▸ PROBLEM REQUIREMENTS:
The data below needs to be returned exactly, line for line.

▸ GIVEN INFORMATION:
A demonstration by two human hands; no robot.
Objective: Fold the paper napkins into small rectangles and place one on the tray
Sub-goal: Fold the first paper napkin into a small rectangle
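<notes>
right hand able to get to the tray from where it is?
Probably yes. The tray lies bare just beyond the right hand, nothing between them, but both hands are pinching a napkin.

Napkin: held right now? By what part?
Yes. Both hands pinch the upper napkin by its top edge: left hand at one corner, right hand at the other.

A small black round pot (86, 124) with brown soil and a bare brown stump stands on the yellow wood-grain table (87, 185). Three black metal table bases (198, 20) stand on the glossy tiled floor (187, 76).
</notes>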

▸ WRITTEN SOLUTION:
A demonstration by two human hands; no robot.
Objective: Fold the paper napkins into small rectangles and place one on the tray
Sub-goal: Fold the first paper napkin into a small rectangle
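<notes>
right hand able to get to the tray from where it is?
Probably yes. The tray lies bare just beyond the right hand, nothing between them, but both hands are pinching a napkin.

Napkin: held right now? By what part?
Yes. Both hands pinch the upper napkin by its top edge: left hand at one corner, right hand at the other.

A small black round pot (86, 124) with brown soil and a bare brown stump stands on the yellow wood-grain table (87, 185). Three black metal table bases (198, 20) stand on the glossy tiled floor (187, 76).
</notes>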

The output has been completed.